EMILIA Trial: T-DM1 Appears Helpful in Women with Her2+ Metastatic Breast Cancer

This weekend the American Society of Clinical Oncology (ASCO), to which I belong, is holding its annual meeting in Chicago. Some of the biggest buzz has to do with a new breast cancer drug called T-DM1. ASCO just lifted embargo of the relevant abstract.

The new agent is a hybrid of an old monoclonal antibody, Herceptin, that’s chemically attached to DM1, a traditional kind of chemotherapy. The chemo part, DM1 – also known as emtansine – is manufactured by ImmunoGen. It’s derived from maytansine, a compound that binds tubulin, a protein critical for microtubule formation in dividing cells. According to the NCI website, this chemical, which has antibiotic properties, was extracted from an Ethiopian plant, Maytenus serrata.

T-DM1 was designed by linking the DM1 compound to the trastuzumab (Herceptin) antibody. Trastuzumab is old news in breast cancer. It binds a signaling molecule, Her2, that’s expressed at high levels in approximately 1 in 5 breast tumors. The FDA approved Herceptin for use in patients with metastatic, Her2+ breast cancer in 1998 and, for some women with localized, lymph node positive disease, in 2006. In this new, hybrid drug, the antibody works like a tagged, toxic messenger. In effect, the antibody delivers and inserts the chemo into the malignant cell, where it causes cell death.

The new data, from the Genentech-sponsored EMILIA trial, were presented today:

The Phase III study evaluated 991 women with metastatic breast cancer. All participants had tumors with high levels of Her2 (confirmed in a central pathology lab, for the trial). All had disease that progressed despite treatment with Herceptin and, in most cases, other drugs too. After randomization, 978 women received either of two treatments: the experimental agent, T-DM1, every 3 weeks, by intravenous infusion, or a combination of two pills, “XL” – Xeloda (capecitabine) and Tykerb (lapatinib). Median follow-up was just over 1 year – not bad for a study of MBC, but not great, either.

The big news is this: Among the patients who got the experimental drug, T-DM1, the median time until disease progressed was 9.6 month; for those who took the XL pill combination, it was 6.4 months. This different was statistically significant. Although a difference of 3 months may not sound like much – and isn’t – each regimen in the study held the women’s disease in check for over half a year.

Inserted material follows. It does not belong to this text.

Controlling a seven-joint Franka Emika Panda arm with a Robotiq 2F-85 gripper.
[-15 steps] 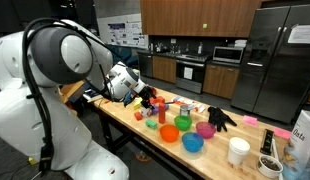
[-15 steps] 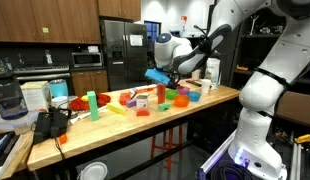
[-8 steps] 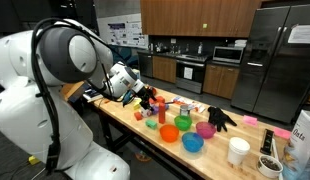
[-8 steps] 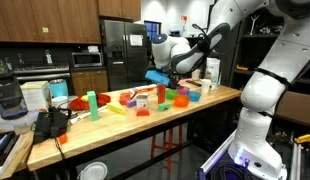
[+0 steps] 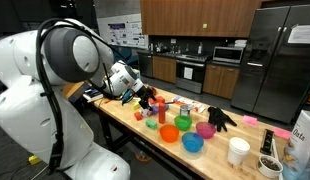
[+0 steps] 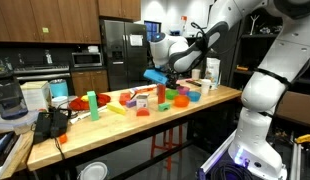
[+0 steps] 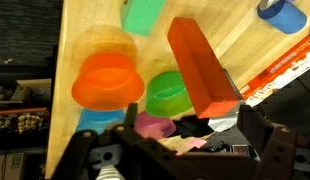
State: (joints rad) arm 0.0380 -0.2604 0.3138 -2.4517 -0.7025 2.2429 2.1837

It’s striking that T-DM1 was used as a single agent. Most chemotherapy drugs, like those for HIV, work best in combination; it could be that we’ll see more powerful results in a few years, once we learn how to optimally combine drugs for women with Her2+ breast cancer.

As far as overall survival, the initial results seem quite favorable. Among women on the study for 2 years, 65 percent were alive who received T-DM1; among those taking the XL regimen, 47 percent were alive at 2 years. (The statistical details for this comparison are not available; evidently it was of weak significance.) The problem is – if only a few patients were analyzed “so far out” on the survival curves, the difference observed between the two study arms might be random. Still, and independently of the comparison, survival of 65 percent at 2 years in this patient group is (sadly) impressive, especially if it comes by a single agent with comparatively few side effects.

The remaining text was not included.